Fedor was winning in PRIDE back when the consensus was that PRIDE had all the best heavyweights. UFC may be a big name within the USA, but how much influence does that have on a Russian? IMO, Scott Coker and Strikeforce are well on their way to becoming the future of MMA promotions (at least I hope so since he is a FAR better represeantive of our sport than Dana). He is a hardcore fighter and trainer himself (AKA, one of the pioneer MMA camps started as a side program in his school) and cares more about the athletes and is willing to share the wealth. 

The UFC makes a lot of money for it's owners, but they treat the fighters like cattle. Many claim that Frank Shamrock fought for Strikeforce because he couldn't hang in the UFC. Whether Frank has it or not anymore (his loss to Diaz does raise doubts) is not the point. The point is that he made several times more money fighting for Strikeforce than the UFC would ever pay. With Showtime airing the fights and serious talks with CBS for live events in the works, Fedor made a good move for his financial future and for the future of the sport IMO.

I may be biased, I have been a friend, classmate and teammate of Scott Coker's for many, many years (we are both 6th dans under KJN Ernie Reyes), but I really don't think so. I just know the man well. I remember when he started promoting full contact matches (including as being a fighter). I've seen how he's progressed, first with putting the ISKA on ESPN, then Muay Thai from Thailand, then with K-1. Now that he has moved into MMA, he brings a professionalism (and class) that Dana White and the UFC will NEVER have. 

I will give Dana his dues though. He has made some good business decisions and helped usher in the sport to the mainstream and provide some great, exciting matches along the way. Currently, the UFC is THE brand name for MMA in the USA, but to the general mainstream public this has been only since it's airing on SPIKE. Moving to Showtime and CBS has given Strikeforce outlets to match and surpass the UFC over time. My prediction is that Dana's own behavior and treatment of the athletes will push more and more of the talent in Scott's direction. Scott's behavior and treatment of the athletes will build more loyalty and open doors with oppurtunities in the mainstream that Dana can't and won't provide.


----------



## Andrew Green (Aug 4, 2009)

AceHBK said:


> Well if that statement isn't a bold faced lie.
> To me he will never be in the top 3 of pounf for pound best fighters b/c the guy doesn't challenege himself against.  UFC does have the best heavyweight division hands down.



Fedor has more then proven himself...  Why doesn't Lesnar go to him?  Because it would be a bad business move for the UFC, and as a result a bad move for him even if he could pull it off with his existing contract.

Fedor has a strong interest in M-1, and Russian MMA.  Signing with the UFC, despite the fact that the fans all want it, would likely be a bad move for him.

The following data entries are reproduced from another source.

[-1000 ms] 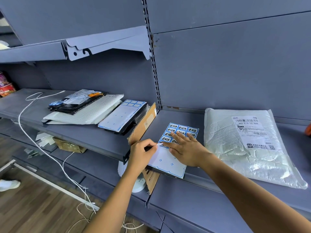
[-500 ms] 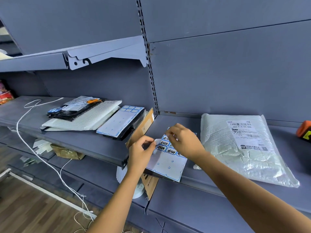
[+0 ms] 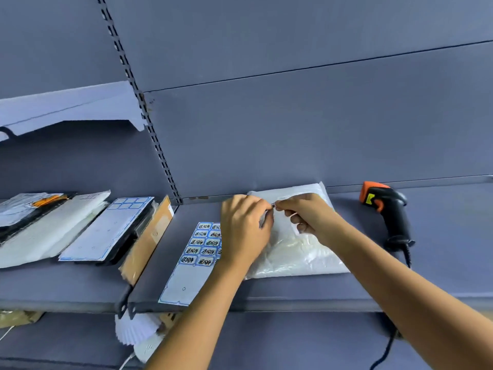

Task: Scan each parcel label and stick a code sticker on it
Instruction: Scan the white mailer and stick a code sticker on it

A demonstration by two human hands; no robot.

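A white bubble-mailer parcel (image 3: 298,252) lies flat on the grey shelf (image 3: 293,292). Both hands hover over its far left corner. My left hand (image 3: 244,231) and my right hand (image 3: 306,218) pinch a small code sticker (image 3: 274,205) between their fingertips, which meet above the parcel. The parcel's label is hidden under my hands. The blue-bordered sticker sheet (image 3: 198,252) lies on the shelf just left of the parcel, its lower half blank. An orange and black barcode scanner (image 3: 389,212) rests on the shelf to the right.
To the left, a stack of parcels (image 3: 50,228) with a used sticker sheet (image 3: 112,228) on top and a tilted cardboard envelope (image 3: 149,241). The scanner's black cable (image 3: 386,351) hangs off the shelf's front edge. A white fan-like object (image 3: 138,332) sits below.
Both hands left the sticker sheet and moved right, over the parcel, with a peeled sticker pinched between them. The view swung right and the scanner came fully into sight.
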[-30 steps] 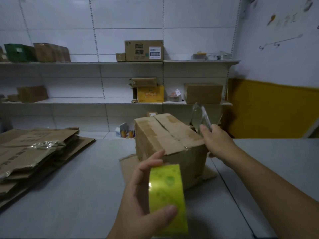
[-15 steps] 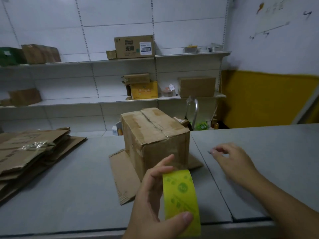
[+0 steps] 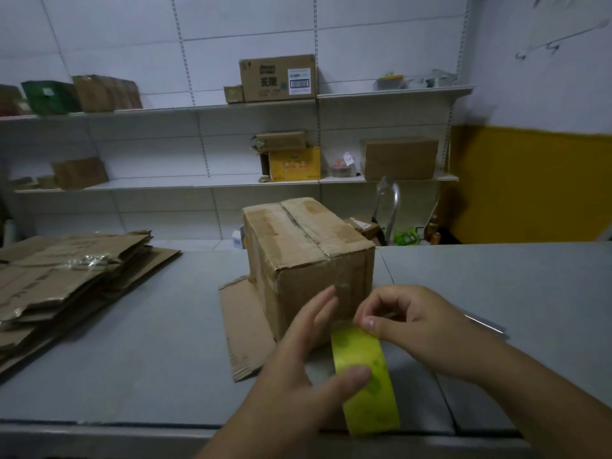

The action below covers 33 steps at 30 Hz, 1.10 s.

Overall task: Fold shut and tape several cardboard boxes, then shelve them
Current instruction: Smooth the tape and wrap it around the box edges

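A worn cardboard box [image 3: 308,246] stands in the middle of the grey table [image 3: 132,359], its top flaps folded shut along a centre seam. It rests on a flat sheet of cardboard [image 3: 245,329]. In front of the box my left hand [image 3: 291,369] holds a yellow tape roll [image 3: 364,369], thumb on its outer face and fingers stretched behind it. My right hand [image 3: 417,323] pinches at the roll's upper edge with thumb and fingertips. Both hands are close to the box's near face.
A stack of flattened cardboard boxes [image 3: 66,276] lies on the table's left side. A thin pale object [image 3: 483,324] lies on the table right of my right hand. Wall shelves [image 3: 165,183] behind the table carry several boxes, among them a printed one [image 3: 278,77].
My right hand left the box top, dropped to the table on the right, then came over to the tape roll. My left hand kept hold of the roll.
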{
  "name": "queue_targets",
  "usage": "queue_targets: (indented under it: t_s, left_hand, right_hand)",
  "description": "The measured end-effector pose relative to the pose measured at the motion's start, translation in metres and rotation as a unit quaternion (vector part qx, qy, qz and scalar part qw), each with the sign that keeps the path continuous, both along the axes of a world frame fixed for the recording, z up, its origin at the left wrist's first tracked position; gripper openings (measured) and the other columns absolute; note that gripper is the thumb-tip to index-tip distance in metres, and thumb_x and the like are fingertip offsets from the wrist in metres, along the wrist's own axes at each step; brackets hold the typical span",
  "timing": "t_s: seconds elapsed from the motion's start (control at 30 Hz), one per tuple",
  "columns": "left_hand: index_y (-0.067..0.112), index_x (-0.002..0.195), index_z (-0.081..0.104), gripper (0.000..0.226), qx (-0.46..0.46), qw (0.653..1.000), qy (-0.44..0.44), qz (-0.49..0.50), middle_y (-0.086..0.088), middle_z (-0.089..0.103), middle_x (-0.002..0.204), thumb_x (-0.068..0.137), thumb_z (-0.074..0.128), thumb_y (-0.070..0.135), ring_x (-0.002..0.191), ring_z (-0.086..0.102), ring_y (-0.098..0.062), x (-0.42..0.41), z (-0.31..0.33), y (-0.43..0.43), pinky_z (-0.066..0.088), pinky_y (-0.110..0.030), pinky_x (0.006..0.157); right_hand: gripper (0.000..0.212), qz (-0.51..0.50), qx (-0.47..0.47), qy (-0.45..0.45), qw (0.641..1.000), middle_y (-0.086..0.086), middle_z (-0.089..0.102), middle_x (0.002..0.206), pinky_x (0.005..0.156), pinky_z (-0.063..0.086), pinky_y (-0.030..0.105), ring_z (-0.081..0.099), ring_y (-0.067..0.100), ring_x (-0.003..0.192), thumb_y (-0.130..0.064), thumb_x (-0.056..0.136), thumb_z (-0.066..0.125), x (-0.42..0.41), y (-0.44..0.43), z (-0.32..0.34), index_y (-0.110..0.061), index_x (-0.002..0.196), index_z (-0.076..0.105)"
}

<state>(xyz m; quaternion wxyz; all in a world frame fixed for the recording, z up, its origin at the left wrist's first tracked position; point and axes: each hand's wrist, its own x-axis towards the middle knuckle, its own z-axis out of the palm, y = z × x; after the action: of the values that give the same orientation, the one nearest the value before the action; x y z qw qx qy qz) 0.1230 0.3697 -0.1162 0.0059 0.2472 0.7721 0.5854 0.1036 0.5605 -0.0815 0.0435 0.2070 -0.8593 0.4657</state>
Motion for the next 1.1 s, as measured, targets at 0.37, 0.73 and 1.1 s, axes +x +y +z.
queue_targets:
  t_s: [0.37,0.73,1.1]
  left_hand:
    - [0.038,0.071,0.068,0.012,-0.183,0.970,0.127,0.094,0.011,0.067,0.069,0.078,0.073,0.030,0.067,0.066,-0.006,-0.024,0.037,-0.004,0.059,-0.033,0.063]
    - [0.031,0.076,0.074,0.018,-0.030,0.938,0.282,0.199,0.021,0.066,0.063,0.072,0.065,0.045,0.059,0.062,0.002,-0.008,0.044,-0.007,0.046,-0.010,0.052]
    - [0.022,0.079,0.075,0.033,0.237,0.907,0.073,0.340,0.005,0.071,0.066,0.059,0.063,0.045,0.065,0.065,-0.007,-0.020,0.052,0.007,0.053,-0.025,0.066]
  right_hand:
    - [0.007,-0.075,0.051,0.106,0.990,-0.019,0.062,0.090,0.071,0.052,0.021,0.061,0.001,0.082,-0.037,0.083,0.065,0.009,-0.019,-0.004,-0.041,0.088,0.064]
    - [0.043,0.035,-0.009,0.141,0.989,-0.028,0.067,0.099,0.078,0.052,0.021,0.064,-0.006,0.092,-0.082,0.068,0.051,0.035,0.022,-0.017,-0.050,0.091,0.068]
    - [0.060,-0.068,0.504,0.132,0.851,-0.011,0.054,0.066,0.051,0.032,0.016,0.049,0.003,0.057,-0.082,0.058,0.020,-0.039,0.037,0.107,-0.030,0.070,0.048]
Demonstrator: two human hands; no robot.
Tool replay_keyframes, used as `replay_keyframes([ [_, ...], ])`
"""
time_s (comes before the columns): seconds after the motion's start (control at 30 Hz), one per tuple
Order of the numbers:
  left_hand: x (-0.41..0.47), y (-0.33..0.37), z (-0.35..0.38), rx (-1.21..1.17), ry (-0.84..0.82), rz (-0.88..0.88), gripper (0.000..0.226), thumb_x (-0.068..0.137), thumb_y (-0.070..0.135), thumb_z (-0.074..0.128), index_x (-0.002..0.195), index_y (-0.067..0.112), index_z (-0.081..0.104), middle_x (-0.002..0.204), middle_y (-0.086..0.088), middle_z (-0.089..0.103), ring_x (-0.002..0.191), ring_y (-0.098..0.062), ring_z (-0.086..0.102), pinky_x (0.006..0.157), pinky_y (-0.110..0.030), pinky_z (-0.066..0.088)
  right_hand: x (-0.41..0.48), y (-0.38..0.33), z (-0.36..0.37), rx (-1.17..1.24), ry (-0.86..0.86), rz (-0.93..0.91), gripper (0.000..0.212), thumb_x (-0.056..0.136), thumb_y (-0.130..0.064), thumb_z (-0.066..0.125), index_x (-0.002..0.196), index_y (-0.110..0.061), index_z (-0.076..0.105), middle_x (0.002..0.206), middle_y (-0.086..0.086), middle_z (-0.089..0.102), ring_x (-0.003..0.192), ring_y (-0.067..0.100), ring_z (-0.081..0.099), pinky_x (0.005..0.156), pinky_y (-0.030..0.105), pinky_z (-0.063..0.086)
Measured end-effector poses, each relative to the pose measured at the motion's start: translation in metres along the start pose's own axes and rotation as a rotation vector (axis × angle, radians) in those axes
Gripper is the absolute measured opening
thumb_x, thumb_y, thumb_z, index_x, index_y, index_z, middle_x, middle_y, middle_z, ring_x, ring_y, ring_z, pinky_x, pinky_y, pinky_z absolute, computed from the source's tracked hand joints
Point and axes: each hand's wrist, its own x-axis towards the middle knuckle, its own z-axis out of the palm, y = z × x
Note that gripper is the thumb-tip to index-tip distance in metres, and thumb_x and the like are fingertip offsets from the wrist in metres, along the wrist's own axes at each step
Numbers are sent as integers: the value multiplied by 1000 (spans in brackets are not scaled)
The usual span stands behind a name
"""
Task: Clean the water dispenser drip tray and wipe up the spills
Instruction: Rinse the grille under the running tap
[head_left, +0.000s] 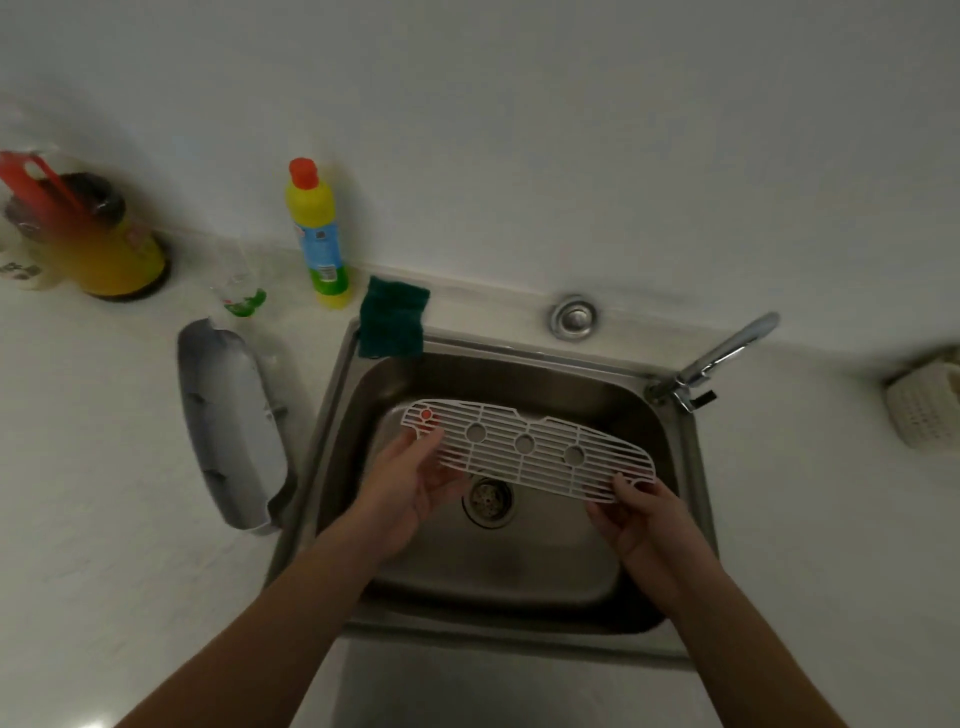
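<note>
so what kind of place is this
Probably a home kitchen: a stainless steel sink with a faucet, a yellow cleaner bottle by the wall, and a green cloth on the sink's rim.

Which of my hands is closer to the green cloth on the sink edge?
Left. The left hand holds the left end of the white grate, just in front of the green cloth; the right hand holds the other end, farther off toward the tap.

Kitchen: steel sink, tap, detergent bottle.
</note>
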Motion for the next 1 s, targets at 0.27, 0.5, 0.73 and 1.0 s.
replay_keyframes([
  [0.27,28,-31,67,65,37,-31,24,106,12,52,125,14,66,115,-14,78,101,-32,77,74,-39,65,23,-41,-67,-169,195,-21,33,95,-13,66,127,-17,58,114,21,74,96,35,77,74,45,63],
  [0.5,55,-43,98,55,164,-22,22,107,8,48,121,9,65,102,-13,79,79,-21,80,62,-32,65,98,-109,-86,-722,319,-365,60,100,-18,59,151,-37,36,101,9,69,79,23,73,63,33,60],
  [0.73,74,-46,112,95,167,-24,23,107,8,47,117,11,67,98,-11,81,81,-23,79,69,-33,66,147,-129,-89,-1004,392,-448,29,101,-20,56,129,-20,64,108,6,73,92,24,71,86,48,60],
  [1.0,81,-43,112,107,140,-3,23,106,8,47,111,12,69,99,-11,81,83,-23,79,78,-38,64,140,-92,-85,-928,349,-450,31,105,-19,48,131,-20,65,103,1,71,77,5,65,61,18,44],
])
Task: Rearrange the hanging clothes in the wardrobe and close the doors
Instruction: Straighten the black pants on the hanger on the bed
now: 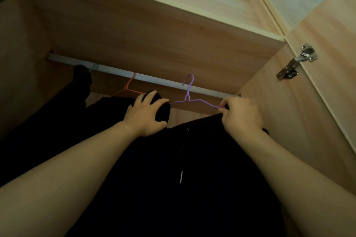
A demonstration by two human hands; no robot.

It sucks because everyone wants to see these fights, but it is a business, and the two businesses are likely never going to come to a agreement that both will work with.


----------



## AceHBK (Aug 4, 2009)

You guys bring up some great points.

It does suck for the fans b/c they don't get to see the fight that they are yearning for.

Strikeforce is moving up good but the problem with them is that they are facing a big brand name when it comes to the UFC.  UFC gets by a lot on name brand alone and the fight with MMA comes with trying to get the attention and money from the casual MMA fan.  Dana's attitude/personality (which is very much in your face) is what draws people in.  That is marketing and the guy does a damn good job of it.  He gets the attention from mainstream media.  Brock Lesnar's post fight antics while deplorable, got UFC more attention and got more people talking about it.  It's fighters become household names.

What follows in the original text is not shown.